In review of our Balance Sheet, you will first note the significant growth in Total Assets, up 12% from year-end 2009 to $185.2 million at December 31, 2010. While our trade areas show slight growth, we attribute this rise to winning market share...always an enviable dynamic. Total Deposits have risen more than $21 million to $165.5 million which reflects our customers' reluctance to invest in Wall Street and to the excellent menu of deposit accounts we offer. While a customer may discover Keystone Bank for one solution, we continually work to enhance the total banking relationship we share with them.
Our Income Statement is equally solid. During 2010, the increase in our deposit accounts translated to an upswing in service charges we receive. As we grow, we have added personnel which finds its way to higher collective personnel costs, but which helps us better serve our communities. Net Income for 2010 was $1.3 million, as compared to slightly more than $1 million a year earlier. We are confident that many of our peer banks would gladly swap performances.

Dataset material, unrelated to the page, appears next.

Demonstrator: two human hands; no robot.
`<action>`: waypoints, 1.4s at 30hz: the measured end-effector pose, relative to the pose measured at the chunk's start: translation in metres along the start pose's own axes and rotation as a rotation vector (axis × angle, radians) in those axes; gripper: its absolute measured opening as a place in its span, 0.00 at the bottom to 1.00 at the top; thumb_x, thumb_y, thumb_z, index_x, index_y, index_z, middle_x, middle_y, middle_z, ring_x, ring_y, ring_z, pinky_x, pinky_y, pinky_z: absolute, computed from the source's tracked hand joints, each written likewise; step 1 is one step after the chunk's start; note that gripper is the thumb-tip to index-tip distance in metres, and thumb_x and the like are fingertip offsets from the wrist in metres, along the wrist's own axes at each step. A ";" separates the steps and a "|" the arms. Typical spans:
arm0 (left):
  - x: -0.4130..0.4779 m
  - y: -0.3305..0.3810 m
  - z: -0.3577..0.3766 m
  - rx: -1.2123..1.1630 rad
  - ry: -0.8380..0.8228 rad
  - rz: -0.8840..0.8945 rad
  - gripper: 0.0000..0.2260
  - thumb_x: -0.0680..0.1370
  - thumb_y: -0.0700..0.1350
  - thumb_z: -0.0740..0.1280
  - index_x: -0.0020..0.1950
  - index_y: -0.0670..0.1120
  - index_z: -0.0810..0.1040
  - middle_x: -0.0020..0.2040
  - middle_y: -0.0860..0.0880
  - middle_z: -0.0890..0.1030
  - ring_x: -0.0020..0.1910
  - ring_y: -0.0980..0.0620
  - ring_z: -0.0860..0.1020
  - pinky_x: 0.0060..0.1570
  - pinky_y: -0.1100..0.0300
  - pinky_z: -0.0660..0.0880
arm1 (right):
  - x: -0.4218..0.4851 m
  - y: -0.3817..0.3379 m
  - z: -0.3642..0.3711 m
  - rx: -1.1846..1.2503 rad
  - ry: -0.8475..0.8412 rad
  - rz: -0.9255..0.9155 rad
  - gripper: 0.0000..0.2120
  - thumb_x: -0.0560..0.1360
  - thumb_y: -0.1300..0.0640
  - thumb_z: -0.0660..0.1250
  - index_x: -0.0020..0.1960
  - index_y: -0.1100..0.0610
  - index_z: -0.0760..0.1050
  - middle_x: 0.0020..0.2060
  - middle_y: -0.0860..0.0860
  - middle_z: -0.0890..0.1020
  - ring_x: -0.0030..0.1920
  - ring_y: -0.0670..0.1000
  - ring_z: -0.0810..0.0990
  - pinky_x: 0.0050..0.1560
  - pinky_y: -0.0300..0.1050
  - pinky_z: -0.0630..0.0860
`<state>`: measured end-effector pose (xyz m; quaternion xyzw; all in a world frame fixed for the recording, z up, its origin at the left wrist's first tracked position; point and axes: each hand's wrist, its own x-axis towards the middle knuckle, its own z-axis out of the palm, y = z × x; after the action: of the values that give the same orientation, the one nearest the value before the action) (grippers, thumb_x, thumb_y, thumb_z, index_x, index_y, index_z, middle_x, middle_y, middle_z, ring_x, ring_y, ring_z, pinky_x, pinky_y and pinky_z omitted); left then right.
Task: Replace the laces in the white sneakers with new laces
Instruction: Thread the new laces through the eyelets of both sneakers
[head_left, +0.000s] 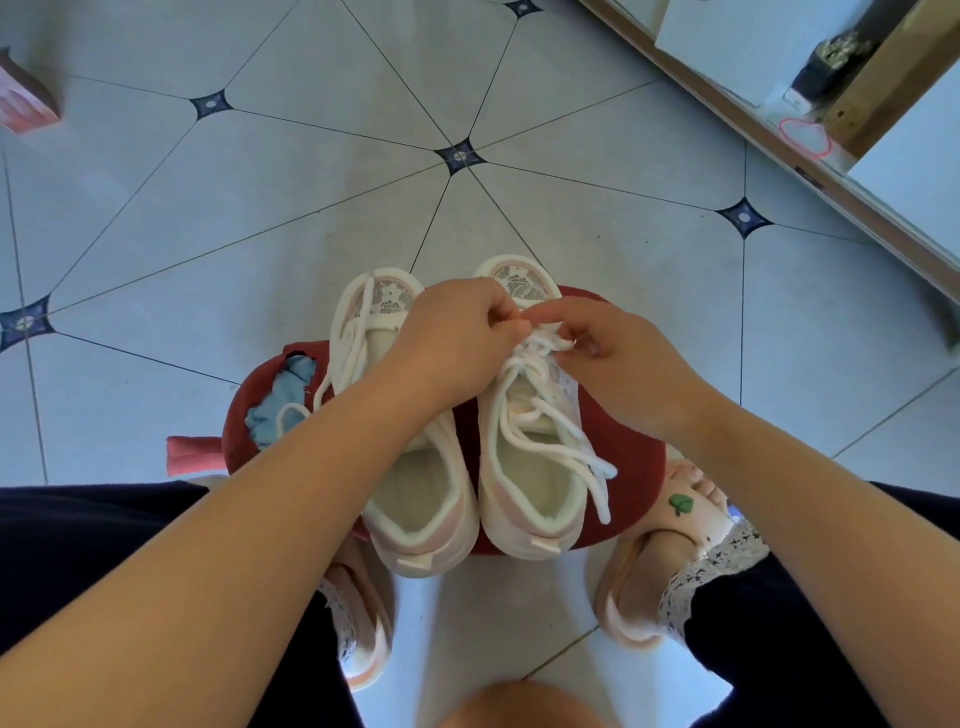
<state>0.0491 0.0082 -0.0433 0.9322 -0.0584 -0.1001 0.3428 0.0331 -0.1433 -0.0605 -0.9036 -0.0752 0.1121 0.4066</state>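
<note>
A laced sneaker (524, 499) and an unlaced sneaker (415, 499) stand side by side on a red stool (628, 431), heels toward the person. A white lace (545, 415) crisscrosses the laced one. The left hand (452, 332) and right hand (618, 358) meet near its toe, both pinching that lace. A loose lace (345, 332) lies across the unlaced sneaker and ends near a blue cloth (283, 395). A tiled floor (260, 208) surrounds the stool.

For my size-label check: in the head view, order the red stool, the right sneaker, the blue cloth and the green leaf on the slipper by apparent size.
Largest to smallest:
1. red stool, though the shoes and arms cover part of it
2. right sneaker
3. blue cloth
4. green leaf
</note>
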 end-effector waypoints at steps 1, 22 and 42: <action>0.002 -0.001 0.002 0.011 0.024 -0.015 0.05 0.77 0.45 0.65 0.41 0.48 0.76 0.35 0.57 0.73 0.36 0.58 0.71 0.36 0.66 0.67 | 0.001 0.000 0.000 -0.042 -0.013 -0.010 0.20 0.74 0.68 0.61 0.58 0.47 0.76 0.38 0.39 0.72 0.36 0.38 0.71 0.40 0.24 0.65; 0.006 0.000 0.006 -0.668 -0.007 -0.411 0.13 0.80 0.41 0.59 0.36 0.43 0.74 0.32 0.48 0.72 0.32 0.51 0.69 0.35 0.58 0.69 | 0.001 -0.001 -0.004 -0.210 -0.012 -0.084 0.14 0.74 0.65 0.64 0.55 0.50 0.73 0.42 0.43 0.74 0.42 0.45 0.73 0.40 0.27 0.66; -0.001 -0.005 0.007 -0.799 -0.144 -0.372 0.13 0.77 0.36 0.62 0.34 0.46 0.74 0.33 0.50 0.74 0.32 0.54 0.68 0.37 0.60 0.66 | 0.004 -0.006 0.008 0.343 0.196 0.126 0.11 0.75 0.60 0.65 0.41 0.44 0.76 0.36 0.47 0.81 0.39 0.48 0.79 0.49 0.46 0.76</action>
<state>0.0465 0.0075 -0.0516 0.7121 0.1299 -0.2394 0.6471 0.0346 -0.1328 -0.0620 -0.8306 0.0415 0.0599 0.5520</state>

Your management and staff remain committed to service, solutions and strength. Our fiscal integrity is not negotiable, and we open our doors each day with a resolute dedication to meeting the needs of each person who graces our doorway. We'll never lose sight of the fact the customers...friends and neighbors all...are the foundation of Keystone Bank.
Your active participation as a shareholder is appreciated, as are your questions, comments or concerns.
John F. Gittings and Gerald R. Smith, Jr.